Directions for this task —
Every line that holds the word "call" needs to be copied from the data below.

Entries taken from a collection
□ □ □ □ □

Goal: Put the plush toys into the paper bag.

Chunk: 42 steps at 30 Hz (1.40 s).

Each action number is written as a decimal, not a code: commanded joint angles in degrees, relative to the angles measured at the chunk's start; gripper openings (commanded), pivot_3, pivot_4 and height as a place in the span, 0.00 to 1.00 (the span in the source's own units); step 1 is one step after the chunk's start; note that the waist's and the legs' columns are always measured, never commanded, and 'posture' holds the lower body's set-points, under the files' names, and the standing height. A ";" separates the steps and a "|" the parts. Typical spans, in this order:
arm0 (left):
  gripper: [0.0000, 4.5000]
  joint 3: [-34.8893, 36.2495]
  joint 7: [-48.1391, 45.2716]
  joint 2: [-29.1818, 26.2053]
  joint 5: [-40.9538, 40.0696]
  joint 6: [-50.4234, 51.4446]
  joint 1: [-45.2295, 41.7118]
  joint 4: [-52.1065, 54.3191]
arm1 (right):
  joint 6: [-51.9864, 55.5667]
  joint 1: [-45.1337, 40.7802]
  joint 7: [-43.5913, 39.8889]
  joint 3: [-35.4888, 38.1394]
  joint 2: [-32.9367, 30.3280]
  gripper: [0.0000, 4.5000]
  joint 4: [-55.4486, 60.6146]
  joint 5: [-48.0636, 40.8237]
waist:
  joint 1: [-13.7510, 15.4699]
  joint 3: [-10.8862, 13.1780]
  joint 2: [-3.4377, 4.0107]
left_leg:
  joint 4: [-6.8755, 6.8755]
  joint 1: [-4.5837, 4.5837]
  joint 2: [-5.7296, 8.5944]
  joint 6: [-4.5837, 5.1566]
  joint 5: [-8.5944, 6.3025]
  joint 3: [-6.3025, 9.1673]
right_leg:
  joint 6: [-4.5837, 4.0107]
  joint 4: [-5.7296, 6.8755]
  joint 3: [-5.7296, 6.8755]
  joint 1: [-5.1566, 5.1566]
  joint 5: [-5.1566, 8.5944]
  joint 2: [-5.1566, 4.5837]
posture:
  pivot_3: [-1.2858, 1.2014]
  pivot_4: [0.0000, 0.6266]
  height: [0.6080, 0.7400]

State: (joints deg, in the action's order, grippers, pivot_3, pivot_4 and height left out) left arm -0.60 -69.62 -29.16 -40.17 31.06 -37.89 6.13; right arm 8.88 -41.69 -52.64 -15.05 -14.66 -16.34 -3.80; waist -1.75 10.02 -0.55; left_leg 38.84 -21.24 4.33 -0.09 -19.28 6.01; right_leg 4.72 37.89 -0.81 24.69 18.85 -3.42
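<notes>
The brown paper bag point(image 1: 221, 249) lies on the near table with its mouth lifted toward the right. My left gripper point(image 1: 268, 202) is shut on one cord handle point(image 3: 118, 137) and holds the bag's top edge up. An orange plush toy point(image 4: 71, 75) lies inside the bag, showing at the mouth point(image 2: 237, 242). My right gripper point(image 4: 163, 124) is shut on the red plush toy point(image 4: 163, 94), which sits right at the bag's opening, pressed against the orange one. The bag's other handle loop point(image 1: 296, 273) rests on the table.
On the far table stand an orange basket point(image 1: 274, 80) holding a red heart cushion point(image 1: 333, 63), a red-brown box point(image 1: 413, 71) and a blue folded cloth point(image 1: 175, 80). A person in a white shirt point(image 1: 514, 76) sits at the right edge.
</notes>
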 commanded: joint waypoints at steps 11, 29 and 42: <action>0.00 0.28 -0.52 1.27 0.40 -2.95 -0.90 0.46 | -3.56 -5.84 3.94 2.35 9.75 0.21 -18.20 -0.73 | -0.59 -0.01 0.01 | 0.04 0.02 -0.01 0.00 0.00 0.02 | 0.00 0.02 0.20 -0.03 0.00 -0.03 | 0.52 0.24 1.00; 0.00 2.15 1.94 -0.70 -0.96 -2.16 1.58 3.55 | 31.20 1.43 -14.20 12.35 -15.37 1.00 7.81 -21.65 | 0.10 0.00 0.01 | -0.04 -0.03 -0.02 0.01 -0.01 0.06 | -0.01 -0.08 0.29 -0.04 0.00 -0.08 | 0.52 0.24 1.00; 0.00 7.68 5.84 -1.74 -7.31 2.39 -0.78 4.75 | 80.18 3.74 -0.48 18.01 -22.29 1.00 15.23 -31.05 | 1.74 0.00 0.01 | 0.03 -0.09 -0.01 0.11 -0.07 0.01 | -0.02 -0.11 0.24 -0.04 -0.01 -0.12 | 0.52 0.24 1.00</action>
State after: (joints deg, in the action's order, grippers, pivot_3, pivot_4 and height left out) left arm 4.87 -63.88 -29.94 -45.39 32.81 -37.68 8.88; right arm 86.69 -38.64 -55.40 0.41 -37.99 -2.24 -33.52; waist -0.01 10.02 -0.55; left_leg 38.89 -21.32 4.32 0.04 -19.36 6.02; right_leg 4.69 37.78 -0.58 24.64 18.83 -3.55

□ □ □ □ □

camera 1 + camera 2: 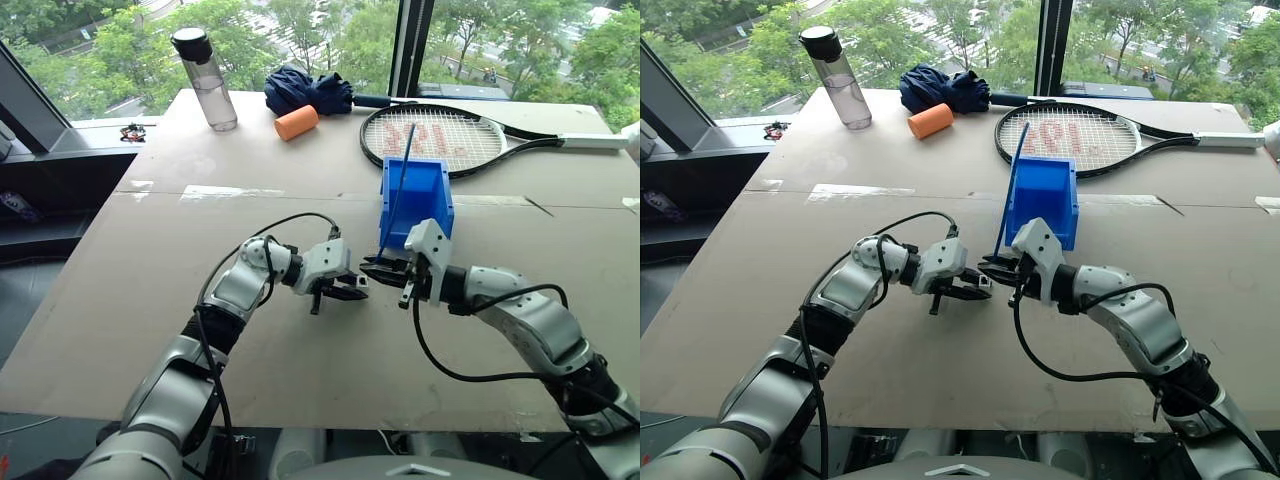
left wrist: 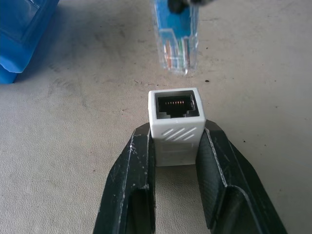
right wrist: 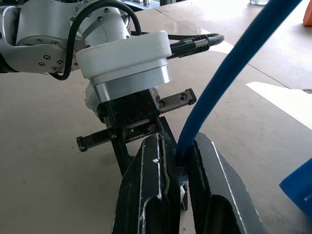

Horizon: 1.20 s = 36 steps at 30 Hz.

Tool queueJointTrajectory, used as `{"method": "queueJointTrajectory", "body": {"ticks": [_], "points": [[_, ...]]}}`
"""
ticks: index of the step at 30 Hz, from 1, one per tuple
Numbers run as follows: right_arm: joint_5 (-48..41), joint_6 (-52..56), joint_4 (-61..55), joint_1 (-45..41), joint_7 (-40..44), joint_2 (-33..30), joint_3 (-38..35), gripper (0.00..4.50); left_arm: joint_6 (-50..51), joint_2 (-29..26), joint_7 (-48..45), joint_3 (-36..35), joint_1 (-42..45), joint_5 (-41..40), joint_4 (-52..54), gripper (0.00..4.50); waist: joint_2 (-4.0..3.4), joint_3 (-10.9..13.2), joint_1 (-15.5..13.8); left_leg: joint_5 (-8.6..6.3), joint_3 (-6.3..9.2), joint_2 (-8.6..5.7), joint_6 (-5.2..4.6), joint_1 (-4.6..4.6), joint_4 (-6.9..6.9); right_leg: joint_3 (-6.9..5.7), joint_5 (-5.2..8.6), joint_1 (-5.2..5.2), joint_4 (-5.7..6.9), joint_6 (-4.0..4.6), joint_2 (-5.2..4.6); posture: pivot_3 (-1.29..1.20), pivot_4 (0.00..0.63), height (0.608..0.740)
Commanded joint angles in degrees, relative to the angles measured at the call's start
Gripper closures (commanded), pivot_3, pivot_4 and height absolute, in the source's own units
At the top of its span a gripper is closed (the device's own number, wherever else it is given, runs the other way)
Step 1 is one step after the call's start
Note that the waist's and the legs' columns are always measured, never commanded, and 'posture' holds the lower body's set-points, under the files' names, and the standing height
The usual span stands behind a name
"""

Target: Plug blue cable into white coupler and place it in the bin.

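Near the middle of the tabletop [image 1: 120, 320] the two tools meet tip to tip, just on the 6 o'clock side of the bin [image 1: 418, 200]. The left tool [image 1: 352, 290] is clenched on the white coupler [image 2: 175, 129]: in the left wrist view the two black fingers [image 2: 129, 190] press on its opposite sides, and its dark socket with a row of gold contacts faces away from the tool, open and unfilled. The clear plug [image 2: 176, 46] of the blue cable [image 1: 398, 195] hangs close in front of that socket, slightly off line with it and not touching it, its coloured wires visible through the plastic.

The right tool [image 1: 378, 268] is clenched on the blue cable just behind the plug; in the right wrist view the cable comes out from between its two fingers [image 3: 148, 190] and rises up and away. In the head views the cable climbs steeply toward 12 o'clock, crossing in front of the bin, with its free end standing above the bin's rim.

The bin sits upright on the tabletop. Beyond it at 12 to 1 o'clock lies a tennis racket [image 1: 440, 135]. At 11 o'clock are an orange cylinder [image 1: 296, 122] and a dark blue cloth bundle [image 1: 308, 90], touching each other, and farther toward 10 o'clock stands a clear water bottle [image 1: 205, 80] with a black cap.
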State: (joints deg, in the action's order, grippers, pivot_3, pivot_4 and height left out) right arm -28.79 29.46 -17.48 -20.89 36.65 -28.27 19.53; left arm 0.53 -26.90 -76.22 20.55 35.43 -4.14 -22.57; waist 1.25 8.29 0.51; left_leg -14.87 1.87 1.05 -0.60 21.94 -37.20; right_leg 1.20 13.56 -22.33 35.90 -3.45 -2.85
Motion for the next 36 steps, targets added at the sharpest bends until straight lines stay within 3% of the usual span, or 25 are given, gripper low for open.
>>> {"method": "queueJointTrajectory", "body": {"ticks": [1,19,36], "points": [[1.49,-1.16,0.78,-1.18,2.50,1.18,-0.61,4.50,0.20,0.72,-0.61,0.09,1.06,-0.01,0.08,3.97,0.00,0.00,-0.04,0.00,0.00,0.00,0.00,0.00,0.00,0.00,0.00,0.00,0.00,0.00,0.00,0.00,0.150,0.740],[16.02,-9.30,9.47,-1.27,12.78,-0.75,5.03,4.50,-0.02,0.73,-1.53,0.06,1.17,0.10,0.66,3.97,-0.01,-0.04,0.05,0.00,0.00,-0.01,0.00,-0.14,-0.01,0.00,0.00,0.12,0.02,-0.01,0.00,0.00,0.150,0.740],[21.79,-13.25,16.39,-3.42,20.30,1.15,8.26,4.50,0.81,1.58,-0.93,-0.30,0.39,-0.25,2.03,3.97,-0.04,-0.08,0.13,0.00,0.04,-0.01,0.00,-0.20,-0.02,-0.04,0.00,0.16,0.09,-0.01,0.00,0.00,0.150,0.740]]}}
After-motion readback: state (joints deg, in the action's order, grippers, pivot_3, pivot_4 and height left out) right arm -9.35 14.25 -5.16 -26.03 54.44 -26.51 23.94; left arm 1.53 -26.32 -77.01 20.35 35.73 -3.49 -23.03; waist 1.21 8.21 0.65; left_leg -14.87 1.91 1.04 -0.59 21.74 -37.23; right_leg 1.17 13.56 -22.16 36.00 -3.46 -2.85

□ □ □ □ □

Exercise output —
Commanded joint angles in degrees, relative to the angles measured at the call's start
Step 1 is one step after the call's start

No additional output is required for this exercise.